A number of designers, many of whom were only too happy to dress Michelle Obama, followed suit, like Phillip Lim (“We do not have a current relationship with Mrs. Trump and I don’t foresee a relationship developing under the Trump administration”), Derek Lam (“I would rather concentrate my energies on efforts towards a more just, honorable and a mutually respectful world”), Christian Siriano (“For someone like myself, a young gay fashion designer, I can’t support a campaign where I might not have the same rights”), Kenzo designer Humberto Leon (“No one should, and if she buys your clothes, tell people you don’t support it”), as well as Rebecca Minkoff and Naeem Khan, all spoke out against dressing Melania, citing conflicting values with the Trump administration.

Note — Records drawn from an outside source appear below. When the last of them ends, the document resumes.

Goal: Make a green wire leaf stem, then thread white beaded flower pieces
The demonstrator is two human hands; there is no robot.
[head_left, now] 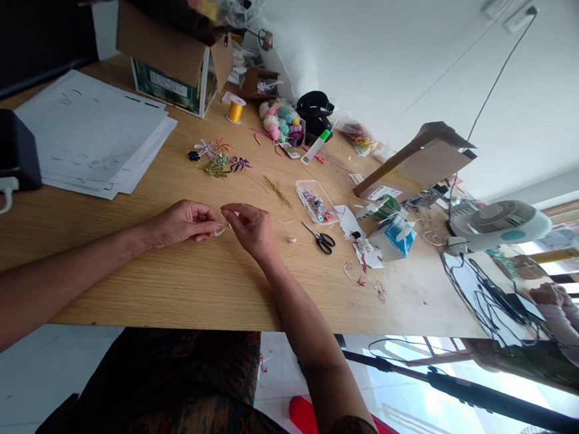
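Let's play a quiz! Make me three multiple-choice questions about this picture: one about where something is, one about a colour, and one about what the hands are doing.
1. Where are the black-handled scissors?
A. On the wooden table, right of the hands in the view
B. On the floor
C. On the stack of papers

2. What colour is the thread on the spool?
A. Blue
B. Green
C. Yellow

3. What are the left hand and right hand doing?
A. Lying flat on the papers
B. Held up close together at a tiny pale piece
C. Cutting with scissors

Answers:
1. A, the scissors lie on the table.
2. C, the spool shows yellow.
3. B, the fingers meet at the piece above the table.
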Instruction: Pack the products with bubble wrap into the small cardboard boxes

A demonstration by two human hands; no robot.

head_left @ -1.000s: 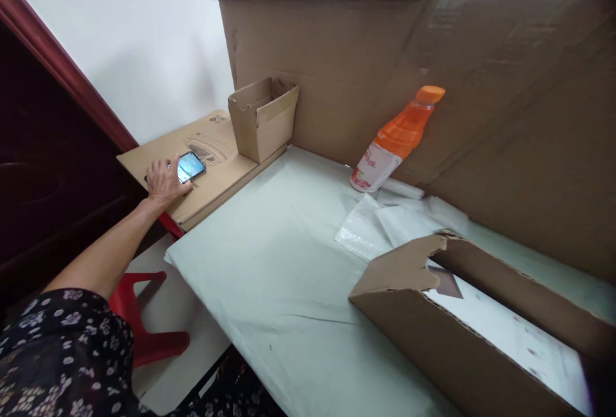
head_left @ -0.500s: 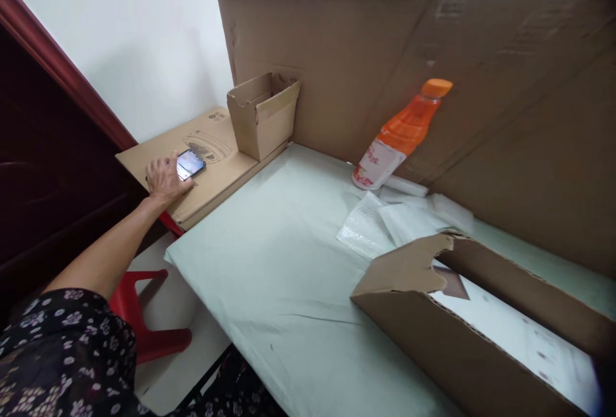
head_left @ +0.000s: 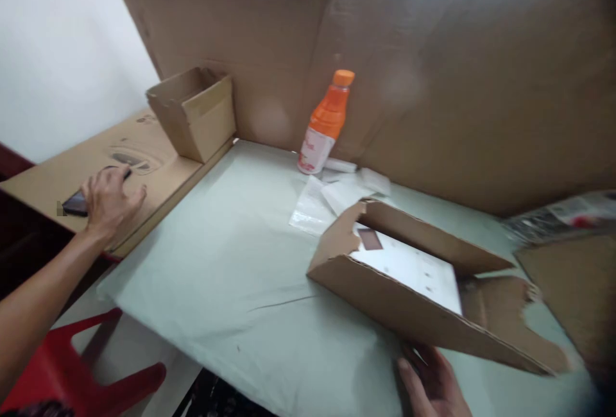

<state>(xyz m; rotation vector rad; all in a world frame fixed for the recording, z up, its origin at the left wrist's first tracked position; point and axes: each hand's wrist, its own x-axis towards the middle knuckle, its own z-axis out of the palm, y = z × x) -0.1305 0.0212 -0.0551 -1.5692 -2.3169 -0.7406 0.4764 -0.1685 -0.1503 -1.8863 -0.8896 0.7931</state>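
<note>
My left hand (head_left: 108, 202) lies over a dark smartphone (head_left: 76, 204) on a flat cardboard box (head_left: 52, 170), hiding its middle. Its fingers are spread and the thumb sticks out to the right. Low in the view, my right hand (head_left: 433, 382) has come up beside the near wall of a long open cardboard tray (head_left: 385, 295). Thumb and fingers are apart there, with nothing visible between them; whether the fingertips touch the tray I cannot tell. A white box or panel (head_left: 409, 269) with a brown square lies inside the tray.
An orange-capped drink bottle (head_left: 325, 125) stands near clear plastic packaging (head_left: 312, 205) against a tall cardboard partition (head_left: 269, 38). A small open carton (head_left: 209, 119) sits on the flat box. Clear wrapping (head_left: 563, 218) lies at right; a red stool (head_left: 72, 365) is below.
The view has turned right. My left hand has shifted from the phone's edge to over it. My right hand has appeared beside the tray, and more of the tray shows.
</note>
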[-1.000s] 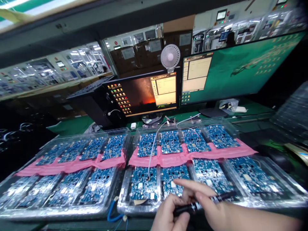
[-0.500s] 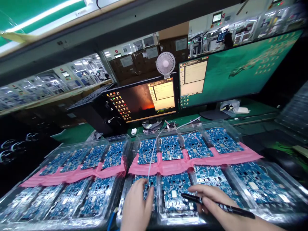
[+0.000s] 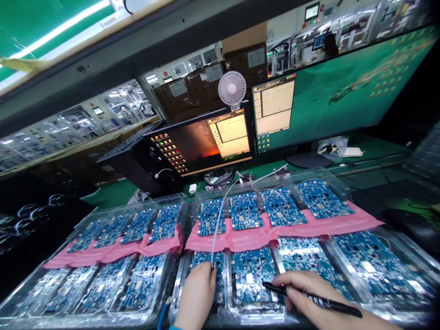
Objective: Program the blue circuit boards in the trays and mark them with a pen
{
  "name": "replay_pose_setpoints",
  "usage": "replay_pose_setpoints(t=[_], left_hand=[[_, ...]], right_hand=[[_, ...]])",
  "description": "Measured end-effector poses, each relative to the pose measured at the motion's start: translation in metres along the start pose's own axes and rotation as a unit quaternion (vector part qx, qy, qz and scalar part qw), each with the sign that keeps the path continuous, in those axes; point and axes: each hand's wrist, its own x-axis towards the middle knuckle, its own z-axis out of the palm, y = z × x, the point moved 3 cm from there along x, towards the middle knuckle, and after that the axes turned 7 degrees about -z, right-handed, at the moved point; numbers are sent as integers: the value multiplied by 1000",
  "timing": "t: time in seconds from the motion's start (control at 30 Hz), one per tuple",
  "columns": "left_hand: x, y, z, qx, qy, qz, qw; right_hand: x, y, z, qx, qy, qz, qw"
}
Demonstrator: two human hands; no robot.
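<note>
My right hand (image 3: 309, 293) grips a black pen (image 3: 311, 299) with its tip on a blue circuit board (image 3: 252, 275) in the near row of a clear plastic tray (image 3: 261, 314). My left hand (image 3: 195, 295) rests on the neighbouring board (image 3: 220, 266) to the left, fingers curled, right at the end of a white cable (image 3: 220, 215) that runs up toward the monitors. Whether the left fingers pinch the cable's plug is hidden.
Two clear trays hold several blue boards, with pink foam sheets (image 3: 275, 231) across their middle; the left tray (image 3: 103, 275) lies beside the right one. Behind stand a small monitor (image 3: 202, 144), a large monitor (image 3: 343, 87), a white fan (image 3: 232, 88) and a mouse (image 3: 409, 224).
The left hand left the pen and moved onto the left board by the cable's end. The right hand lowered the pen tip to the board. The view tilted up slightly.
</note>
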Motion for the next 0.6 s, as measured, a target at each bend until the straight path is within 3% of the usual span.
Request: replay_pose_setpoints(t=[0.23,0.37,0.5,0.6], left_hand=[[2,-6,3,14,-18,-53,998],[10,-12,-15,-63,-4,-42,997],[43,-11,-46,-130,67,-16,989],[84,-4,-53,-175,87,-2,981]], right_hand=[[-2,-3,-5,4,5,0,1000],[-5,-10,-16,-3,-17,-22,1000],[-6,-13,-27,-10,6,-30,999],[-6,-11,-30,-23,23,-35,999]])
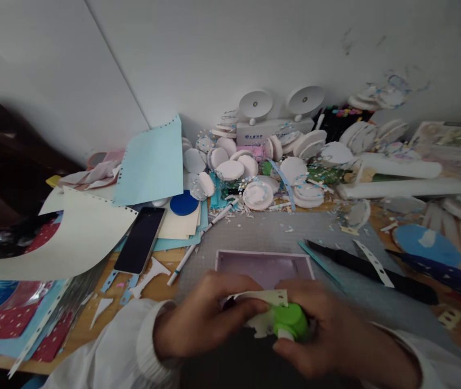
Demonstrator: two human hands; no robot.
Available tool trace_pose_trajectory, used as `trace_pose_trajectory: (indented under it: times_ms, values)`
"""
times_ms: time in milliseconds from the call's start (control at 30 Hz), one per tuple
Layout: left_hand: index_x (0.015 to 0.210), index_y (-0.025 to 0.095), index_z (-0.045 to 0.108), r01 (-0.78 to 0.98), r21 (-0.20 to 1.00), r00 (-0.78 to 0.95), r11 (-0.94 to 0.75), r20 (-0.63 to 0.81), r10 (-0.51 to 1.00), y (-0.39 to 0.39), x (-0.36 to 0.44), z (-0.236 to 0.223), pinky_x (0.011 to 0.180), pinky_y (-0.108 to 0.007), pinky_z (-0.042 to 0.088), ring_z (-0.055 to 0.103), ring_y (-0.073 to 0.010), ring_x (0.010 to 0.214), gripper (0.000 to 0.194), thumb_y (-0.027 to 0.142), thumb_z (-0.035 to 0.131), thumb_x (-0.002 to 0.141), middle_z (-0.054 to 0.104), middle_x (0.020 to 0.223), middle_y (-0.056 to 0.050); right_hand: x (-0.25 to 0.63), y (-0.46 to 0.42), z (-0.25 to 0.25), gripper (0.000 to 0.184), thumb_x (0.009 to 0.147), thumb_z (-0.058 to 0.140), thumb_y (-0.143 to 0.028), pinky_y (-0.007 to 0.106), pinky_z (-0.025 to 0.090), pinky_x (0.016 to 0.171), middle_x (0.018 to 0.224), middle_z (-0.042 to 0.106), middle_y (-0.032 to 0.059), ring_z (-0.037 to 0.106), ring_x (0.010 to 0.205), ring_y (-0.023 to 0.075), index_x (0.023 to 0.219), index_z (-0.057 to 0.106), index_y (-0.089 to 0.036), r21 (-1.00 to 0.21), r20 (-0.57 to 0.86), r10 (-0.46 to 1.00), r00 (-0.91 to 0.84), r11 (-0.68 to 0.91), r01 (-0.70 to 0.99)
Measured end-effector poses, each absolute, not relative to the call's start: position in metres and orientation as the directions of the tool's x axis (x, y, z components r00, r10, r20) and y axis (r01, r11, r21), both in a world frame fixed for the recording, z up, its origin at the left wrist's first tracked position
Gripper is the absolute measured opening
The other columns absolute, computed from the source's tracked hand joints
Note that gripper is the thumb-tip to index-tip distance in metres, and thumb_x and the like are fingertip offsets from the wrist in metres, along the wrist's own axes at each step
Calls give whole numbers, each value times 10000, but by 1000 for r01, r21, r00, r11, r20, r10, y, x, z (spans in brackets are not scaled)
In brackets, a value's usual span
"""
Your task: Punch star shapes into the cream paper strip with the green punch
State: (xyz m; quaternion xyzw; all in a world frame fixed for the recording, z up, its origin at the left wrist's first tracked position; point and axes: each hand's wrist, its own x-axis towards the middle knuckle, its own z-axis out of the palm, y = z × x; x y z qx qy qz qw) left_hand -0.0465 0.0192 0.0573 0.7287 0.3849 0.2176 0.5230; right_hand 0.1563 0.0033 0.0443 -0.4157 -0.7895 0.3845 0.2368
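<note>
My right hand (323, 324) is wrapped round a bright green paper punch (291, 320) with a white lever under it. A cream paper scrap (273, 297) with small holes and a ragged edge reaches into the punch's side. Pinched between the thumb and fingers of my left hand (214, 313) is the other end of that scrap. Both hands are slightly blurred and hover at the table's front edge. Just beyond them, on the grey cutting mat (250, 229), lies a shallow lilac box (262, 265), its near side hidden by my hands.
Right of the box lies a black craft knife (368, 270). To the left are a phone (140, 240), a white pen (185, 265) and curled cream paper (88, 232). Many white paper discs (230, 170) are heaped at the back, before a white two-disc device (274, 128).
</note>
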Motion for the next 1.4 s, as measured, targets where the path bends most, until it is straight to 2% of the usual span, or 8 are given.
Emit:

And yet a significant number are pro-Melania, or maybe pro-FLOTUS would be more accurate. Ralph Lauren, obviously, as well as Calvin Klein (“Of course I would”), Diane Von Furstenberg (“Melania deserves the respect of any first lady before her”), Tommy Hilfiger (“You’re not going to get much more beautiful than Ivanka or Melania”), Dolce & Gabbana (Stefano Gabbana called Melania a #DGwoman on Instagram), Carolina Herrera (“I think that in two or three months, [designers will] reach out, because it’s fashion. You’ll see everyone dressing Melania. She’s representing the United States”), Rag & Bone (“It would be hypocritical to say no to dressing a Trump”), and Thom Browne (“Out of respect for the position of the first lady of our United States, I would be honored”).

If Melania ever wants to graduate from style curiosity to style icon, she should stop copying other First Ladies and forge her own identity, blaze her own path. Cultivate Hervé Pierre as Jackie Kennedy cultivated Oleg Cassini. Reach out to the designers willing to work with her, and show those unwilling that she stands for values more admirable than what Trump’s administration currently stands for.

Melania speaks six languages, so there’s obviously a brain under that pretty hairdo. She shouldn’t retreat and defer her First Lady duties in favor of First Daughter Ivanka who, with her eponymous apparel and accessories label, is already emerging as the stronger personality and a style setter in her own right.

Claim your status as FLOTUS, Melania. Own it before it’s too late.